- **TASK ITEM**
Nothing in the listing below should be skipped, so transcribe it all exactly.

- **MATERIAL PROVIDED**
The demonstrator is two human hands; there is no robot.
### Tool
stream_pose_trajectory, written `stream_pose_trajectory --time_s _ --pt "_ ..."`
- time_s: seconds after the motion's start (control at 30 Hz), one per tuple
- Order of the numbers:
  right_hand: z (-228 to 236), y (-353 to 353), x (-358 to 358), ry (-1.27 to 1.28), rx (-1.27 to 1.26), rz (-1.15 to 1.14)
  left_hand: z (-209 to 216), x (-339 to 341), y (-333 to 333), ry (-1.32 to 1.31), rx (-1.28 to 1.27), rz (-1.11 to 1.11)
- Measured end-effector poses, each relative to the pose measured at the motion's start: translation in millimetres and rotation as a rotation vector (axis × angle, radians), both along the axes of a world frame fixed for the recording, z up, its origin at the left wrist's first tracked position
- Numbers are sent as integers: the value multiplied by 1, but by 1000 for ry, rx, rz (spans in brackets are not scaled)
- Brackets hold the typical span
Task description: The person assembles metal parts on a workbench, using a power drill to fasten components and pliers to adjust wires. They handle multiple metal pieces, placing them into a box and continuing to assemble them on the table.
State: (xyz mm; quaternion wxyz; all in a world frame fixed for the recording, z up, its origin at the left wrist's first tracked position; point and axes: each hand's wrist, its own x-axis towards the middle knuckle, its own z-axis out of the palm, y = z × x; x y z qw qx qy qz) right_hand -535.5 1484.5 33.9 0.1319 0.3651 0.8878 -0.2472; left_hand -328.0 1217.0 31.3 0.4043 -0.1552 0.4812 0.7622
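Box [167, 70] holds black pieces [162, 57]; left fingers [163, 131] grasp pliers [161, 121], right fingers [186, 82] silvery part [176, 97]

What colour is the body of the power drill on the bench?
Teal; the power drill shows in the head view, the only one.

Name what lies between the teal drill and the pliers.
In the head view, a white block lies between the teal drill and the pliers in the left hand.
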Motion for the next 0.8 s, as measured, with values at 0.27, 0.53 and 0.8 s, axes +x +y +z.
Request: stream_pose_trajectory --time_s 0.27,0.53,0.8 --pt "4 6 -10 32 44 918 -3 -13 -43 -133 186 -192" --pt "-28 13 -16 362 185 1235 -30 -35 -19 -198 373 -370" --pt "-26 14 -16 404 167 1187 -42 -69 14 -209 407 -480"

- **ANSWER TO THE EXERCISE**
The demonstrator is two human hands; there is no robot.
### Tool
stream_pose_trajectory, written `stream_pose_trajectory --time_s _ --pt "_ ..."`
- time_s: seconds after the motion's start (control at 30 Hz), one per tuple
- Order of the numbers:
  right_hand: z (-228 to 236), y (-353 to 353), x (-358 to 358), ry (-1.27 to 1.28), rx (-1.27 to 1.26), rz (-1.15 to 1.14)
  left_hand: z (-209 to 216), x (-339 to 341), y (-333 to 333), ry (-1.32 to 1.31), rx (-1.28 to 1.27), rz (-1.11 to 1.11)
- Measured end-effector poses, each relative to the pose measured at the motion's start: translation in millimetres and rotation as a rotation vector (axis × angle, radians), both along the axes of a world frame fixed for the recording, z up, its origin at the left wrist's first tracked position
- Numbers are sent as integers: the value multiplied by 1, but by 1000 for ry, rx, rz (spans in brackets are not scaled)
- Brackets hold the typical span
Task description: The person assembles metal parts on a workbench, using a power drill to fasten components and pliers to adjust wires. They handle multiple metal pieces, placing them into a box and continuing to assemble them on the table.
State: (xyz mm; quaternion wxyz; all in a world frame fixed for the recording, z up, its origin at the left wrist's first tracked position; point and axes: each hand's wrist, its own x-axis towards the middle knuckle, its own z-axis out of the palm, y = z × x; x y z qw qx qy qz) right_hand -535.5 1484.5 33.9 0.1319 0.3651 0.8878 -0.2472; left_hand -328.0 1217.0 31.3 0.4043 -0.1552 0.4812 0.7622
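Box [167, 70] holds black pieces [162, 57]; left fingers [163, 131] grasp pliers [161, 121], right fingers [186, 82] silvery part [176, 97]

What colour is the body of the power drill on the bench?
Teal; the power drill shows in the head view, the only one.

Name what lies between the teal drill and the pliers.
In the head view, a white block lies between the teal drill and the pliers in the left hand.
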Motion for the next 0.8 s, as measured, with values at 0.27, 0.53 and 0.8 s, axes +x +y +z.
Request: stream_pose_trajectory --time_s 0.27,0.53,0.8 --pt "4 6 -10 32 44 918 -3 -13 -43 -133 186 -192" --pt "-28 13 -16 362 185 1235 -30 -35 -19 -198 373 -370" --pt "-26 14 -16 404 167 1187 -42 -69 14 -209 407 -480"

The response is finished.